--- Information shown Enclosed Below ---

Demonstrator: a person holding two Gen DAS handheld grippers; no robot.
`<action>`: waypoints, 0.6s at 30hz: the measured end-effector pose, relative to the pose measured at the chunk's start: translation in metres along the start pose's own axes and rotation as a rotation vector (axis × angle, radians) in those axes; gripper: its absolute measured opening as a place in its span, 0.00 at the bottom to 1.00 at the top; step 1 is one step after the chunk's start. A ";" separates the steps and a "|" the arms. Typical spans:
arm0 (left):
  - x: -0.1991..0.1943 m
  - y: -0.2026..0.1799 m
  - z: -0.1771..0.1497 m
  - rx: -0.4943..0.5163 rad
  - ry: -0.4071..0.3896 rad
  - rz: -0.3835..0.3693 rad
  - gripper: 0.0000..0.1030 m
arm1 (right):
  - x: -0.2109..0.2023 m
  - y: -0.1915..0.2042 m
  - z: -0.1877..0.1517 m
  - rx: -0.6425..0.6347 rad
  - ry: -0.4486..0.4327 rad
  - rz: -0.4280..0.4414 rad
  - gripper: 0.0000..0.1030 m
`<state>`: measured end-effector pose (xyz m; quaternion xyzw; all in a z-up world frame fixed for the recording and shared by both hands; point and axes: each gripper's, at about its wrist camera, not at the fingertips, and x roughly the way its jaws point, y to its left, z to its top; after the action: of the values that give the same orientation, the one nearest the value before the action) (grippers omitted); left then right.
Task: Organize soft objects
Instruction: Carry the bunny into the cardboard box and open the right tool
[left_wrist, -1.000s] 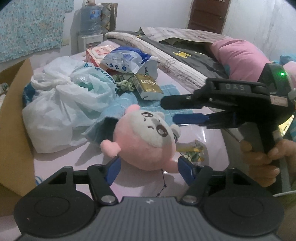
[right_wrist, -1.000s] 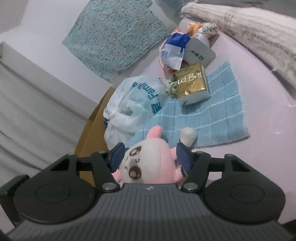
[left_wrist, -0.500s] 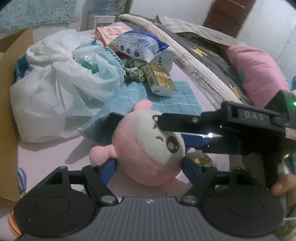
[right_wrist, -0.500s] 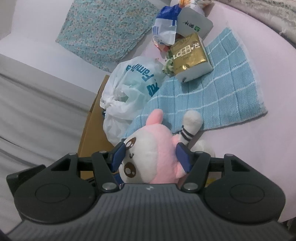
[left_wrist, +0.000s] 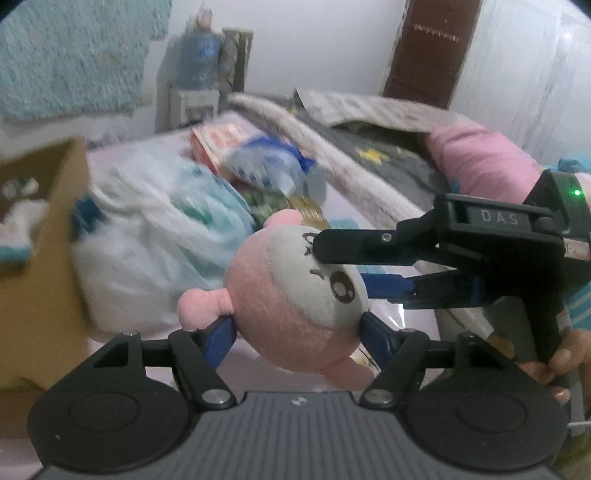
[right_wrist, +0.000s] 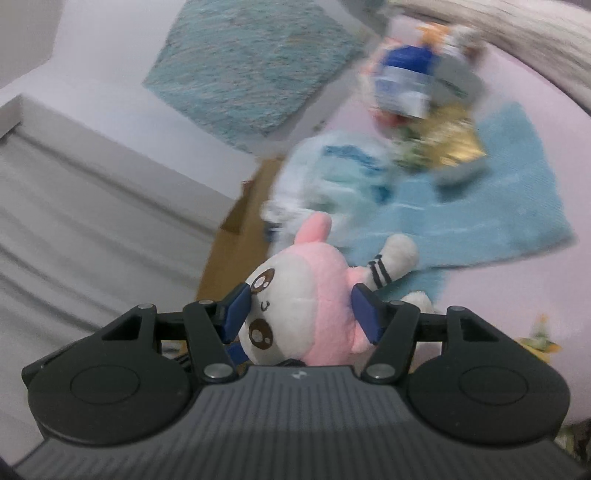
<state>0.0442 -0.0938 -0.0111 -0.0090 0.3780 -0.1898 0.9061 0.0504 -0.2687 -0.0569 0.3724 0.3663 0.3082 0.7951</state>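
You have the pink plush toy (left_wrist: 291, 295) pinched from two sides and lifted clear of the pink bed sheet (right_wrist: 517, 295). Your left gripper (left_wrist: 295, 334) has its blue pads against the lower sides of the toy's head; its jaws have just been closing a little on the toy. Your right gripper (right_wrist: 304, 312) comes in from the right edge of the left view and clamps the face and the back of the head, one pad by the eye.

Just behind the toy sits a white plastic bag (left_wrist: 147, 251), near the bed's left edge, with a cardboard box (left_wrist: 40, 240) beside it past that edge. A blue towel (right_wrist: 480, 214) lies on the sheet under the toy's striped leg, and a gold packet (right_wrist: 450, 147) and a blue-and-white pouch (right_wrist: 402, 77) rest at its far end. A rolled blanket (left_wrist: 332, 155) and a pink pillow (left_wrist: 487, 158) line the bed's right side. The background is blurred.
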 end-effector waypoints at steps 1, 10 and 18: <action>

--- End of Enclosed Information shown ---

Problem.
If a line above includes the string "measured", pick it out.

Response to this task.
`<action>`: waypoints, 0.6s at 30hz: the measured end-effector pose, relative to the pose measured at the chunk's start: translation in metres along the start pose's own axes and rotation as a rotation vector (axis × angle, radians) in those axes; gripper: its absolute measured opening as a place in its span, 0.00 at the bottom to 1.00 at the top; step 1 is one step after the chunk's start. A ";" separates the steps and a "|" the arms. Typical spans:
`<state>`: measured end-effector pose (xyz m; quaternion xyzw; all in a z-up world frame fixed for the recording and shared by both hands; point and axes: each gripper's, at about its wrist camera, not at the fingertips, and x roughly the way its jaws point, y to its left, z to its top; after the action: of the values that give the same orientation, the one nearest the value before the action) (grippers omitted); left then right.

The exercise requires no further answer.